| Task brief |
Instruction for the entries that follow: retype exactly the lines from the line with "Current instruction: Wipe" to the line with "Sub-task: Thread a", both included, and omit all others.

☆ ☆ ☆ ☆ ☆

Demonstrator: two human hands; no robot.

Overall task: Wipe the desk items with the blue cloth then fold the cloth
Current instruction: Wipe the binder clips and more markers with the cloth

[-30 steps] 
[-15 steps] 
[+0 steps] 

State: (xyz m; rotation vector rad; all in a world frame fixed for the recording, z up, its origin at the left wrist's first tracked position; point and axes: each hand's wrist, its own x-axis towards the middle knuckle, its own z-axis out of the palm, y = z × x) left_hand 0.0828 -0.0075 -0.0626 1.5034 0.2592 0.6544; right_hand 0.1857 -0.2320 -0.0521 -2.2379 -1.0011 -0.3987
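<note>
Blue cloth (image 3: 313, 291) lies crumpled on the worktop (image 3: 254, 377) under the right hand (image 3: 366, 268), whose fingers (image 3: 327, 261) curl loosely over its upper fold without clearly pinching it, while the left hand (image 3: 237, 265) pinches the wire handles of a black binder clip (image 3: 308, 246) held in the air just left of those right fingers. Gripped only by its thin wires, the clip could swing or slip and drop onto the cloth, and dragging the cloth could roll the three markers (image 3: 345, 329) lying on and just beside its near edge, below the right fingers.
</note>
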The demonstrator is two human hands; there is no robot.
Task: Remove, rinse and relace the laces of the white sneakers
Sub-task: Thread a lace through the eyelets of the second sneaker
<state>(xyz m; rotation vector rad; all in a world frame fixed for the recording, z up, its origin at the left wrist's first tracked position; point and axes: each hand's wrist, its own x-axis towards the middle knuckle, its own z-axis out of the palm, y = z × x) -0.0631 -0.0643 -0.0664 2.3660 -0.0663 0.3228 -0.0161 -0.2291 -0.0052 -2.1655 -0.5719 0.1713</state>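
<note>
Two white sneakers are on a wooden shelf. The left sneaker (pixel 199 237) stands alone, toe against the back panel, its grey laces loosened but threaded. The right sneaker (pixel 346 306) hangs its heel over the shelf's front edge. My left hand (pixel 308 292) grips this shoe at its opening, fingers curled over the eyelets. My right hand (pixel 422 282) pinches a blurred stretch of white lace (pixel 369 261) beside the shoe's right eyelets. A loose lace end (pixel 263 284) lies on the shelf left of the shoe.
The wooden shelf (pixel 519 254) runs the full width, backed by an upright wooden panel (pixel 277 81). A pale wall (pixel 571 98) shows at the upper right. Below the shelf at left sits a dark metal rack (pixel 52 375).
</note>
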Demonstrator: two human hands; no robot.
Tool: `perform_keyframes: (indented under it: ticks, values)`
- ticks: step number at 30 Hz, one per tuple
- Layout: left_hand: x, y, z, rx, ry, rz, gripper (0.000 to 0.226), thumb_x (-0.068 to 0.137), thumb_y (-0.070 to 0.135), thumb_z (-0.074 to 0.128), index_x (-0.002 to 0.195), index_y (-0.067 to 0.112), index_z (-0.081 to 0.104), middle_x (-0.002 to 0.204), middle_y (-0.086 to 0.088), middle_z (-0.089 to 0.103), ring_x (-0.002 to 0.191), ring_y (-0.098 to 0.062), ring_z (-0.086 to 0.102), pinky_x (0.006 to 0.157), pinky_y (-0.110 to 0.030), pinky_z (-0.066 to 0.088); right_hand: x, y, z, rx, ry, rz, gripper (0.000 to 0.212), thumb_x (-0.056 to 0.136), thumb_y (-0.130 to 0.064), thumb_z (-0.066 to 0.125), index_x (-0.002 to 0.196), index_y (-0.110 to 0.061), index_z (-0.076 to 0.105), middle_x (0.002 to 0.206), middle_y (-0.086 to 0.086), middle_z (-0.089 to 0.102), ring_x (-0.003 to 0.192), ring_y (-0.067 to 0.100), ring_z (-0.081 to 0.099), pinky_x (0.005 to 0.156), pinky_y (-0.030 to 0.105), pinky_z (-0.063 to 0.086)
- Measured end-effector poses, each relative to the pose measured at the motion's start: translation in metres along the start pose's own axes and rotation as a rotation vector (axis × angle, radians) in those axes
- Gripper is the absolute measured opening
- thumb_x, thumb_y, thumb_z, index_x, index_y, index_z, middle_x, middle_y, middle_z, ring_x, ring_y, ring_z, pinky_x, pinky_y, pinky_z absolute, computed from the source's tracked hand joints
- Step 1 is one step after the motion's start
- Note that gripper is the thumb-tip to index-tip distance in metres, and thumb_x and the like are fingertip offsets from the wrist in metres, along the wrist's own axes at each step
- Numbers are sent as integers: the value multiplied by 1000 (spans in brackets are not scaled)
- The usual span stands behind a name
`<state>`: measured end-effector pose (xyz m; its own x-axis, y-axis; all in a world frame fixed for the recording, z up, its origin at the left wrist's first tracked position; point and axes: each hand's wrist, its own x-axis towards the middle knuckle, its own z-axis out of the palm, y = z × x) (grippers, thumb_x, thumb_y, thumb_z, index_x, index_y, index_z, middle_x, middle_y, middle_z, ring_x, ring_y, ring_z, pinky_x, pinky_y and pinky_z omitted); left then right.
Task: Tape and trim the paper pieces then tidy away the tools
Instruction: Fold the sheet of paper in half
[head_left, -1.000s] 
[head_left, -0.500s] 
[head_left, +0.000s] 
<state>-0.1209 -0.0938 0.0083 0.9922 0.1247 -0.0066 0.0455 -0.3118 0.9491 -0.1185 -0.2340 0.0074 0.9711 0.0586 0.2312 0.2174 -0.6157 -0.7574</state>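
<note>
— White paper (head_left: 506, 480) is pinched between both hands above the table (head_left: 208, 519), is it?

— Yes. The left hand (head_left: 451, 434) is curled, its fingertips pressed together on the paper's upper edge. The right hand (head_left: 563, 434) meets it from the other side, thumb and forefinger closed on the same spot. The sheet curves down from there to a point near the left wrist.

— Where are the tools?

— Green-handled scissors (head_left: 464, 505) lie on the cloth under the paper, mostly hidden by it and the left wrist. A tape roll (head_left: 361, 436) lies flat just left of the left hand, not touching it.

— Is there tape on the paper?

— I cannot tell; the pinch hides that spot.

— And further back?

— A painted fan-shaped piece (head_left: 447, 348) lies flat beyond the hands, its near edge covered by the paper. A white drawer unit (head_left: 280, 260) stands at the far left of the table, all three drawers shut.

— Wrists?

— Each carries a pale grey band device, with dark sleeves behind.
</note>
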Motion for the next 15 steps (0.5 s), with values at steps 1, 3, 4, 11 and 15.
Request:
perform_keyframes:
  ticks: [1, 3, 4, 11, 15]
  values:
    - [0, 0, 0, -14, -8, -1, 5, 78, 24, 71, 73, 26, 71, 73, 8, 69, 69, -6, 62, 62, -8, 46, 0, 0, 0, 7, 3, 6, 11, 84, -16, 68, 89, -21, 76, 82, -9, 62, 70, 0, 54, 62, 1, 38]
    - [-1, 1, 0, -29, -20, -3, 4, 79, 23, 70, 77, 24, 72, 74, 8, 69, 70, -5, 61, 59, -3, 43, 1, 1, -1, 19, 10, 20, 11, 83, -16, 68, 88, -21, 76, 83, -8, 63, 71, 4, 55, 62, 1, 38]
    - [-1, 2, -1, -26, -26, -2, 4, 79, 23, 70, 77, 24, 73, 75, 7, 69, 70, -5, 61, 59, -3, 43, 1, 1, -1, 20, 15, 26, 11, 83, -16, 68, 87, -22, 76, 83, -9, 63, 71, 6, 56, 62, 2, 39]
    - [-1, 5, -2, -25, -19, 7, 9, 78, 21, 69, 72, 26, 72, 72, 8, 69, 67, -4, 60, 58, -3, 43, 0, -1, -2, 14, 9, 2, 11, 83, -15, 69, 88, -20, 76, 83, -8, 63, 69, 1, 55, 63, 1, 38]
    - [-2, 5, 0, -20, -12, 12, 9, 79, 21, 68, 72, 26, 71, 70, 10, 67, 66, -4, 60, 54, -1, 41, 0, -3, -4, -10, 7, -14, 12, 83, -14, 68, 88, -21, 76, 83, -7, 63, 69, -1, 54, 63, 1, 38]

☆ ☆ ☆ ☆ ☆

| Solution to this problem |
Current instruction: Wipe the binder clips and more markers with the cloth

[-30 steps] 
[-15 steps] 
[+0 steps] 

State: (xyz m; rotation vector rad; all in a world frame fixed for the recording, z up, its origin at the left wrist's first tracked position; point and axes: each hand's wrist, its own x-axis towards the middle knuckle, its own z-axis out of the palm, y = z × x) left_hand 0.0828 -0.0075 -0.0626 1.5034 0.2592 0.6544; right_hand 0.1857 -0.2320 -0.0521 -2.2379 -1.0011 -0.3987
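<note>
Blue cloth (image 3: 313, 291) lies crumpled on the worktop (image 3: 254, 377) under the right hand (image 3: 366, 268), whose fingers (image 3: 327, 261) curl loosely over its upper fold without clearly pinching it, while the left hand (image 3: 237, 265) pinches the wire handles of a black binder clip (image 3: 308, 246) held in the air just left of those right fingers. Gripped only by its thin wires, the clip could swing or slip and drop onto the cloth, and dragging the cloth could roll the three markers (image 3: 345, 329) lying on and just beside its near edge, below the right fingers.
</note>
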The demonstrator is two human hands; there is no robot.
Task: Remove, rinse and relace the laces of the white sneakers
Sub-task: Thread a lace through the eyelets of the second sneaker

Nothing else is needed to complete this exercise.